I live in Boulder, Colorado, one of the most health-centric places in the world. So when I got sick with ulcerative colitis in 2000, I felt like some kind of failure. I was a wife, a mom, and in the middle of my main earning years. It was a terrible time to be sick. I spent a lot of time thinking, "What did I do to create this?"
In Boulder, and I'm sure many other places around the country, people are quite adamant that if you can just fix your mind, you can fix your body. For a while, I sort of bought into this.
But now I know, when you are desperately ill, this idea that your illness is somehow your own creation is horribly discouraging and misleading. In fact, I think it's a form of mental abuse that can make you sicker.
If someone suggests you somehow "created" your illness, remember this: No human really knows how our minds work, or whether or not we "create" anything. If they say they do, they're either God or vastly overstating their wisdom.
With intestinal issues, a lot of people in the alternative health community say, "Oh, it's a diet thing. You're not eating healthfully enough." Lots of people suggested I got sick because of improper nutrition brought about by unconscious eating habits.
Others said it was stress-related. But how can you begin to control stress when you're living in a state of terror because you're so ill? My internist, to his credit, said there was no way of knowing what caused my disease. Maybe it was genetic.
Still, I spent too much time beating myself up, like I was some kind of bad person for not knowing how to think better thoughts or eat better food so I wouldn't get sick. Why wasn't I smarter, more enlightened, more spiritually sound, a vegan?

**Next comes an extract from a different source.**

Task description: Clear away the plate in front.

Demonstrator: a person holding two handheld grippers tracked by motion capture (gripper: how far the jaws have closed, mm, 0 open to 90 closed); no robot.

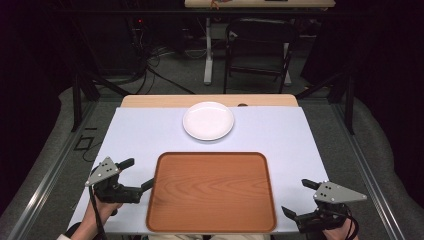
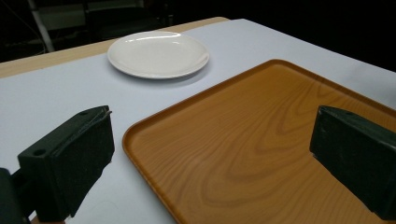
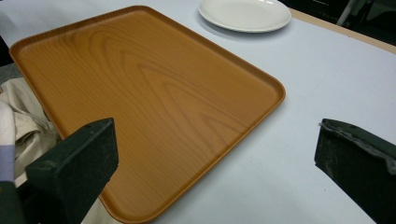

It wasn't until years later that I realized, with this disease, I was totally out of my league. I standing on the shore while a tsunami broke over me.
Why We Get Sick
After surviving my illness, traumatic medical treatment, and the loss of any fantasy of control over my destiny, here's what I understand. We get sick because:
- Shit happens (so sorry for the terribly appropriate cliché); there's no rhyme or reason for some things in life, so just get over it.
- If we pay attention, we'll learn something good from being sick.
Inflammatory bowel disease is not something we "did to ourselves." It's not karma we created or payback for poor habits. Chalk it up to the fact that life is some grand unknowable scheme. Part of the human condition is that we're caught up in it, for better or for worse.
If it helps, think about the millions of things that actually go right for the vast majority of our lives. There is some balance. You may not see it at this moment, but there is.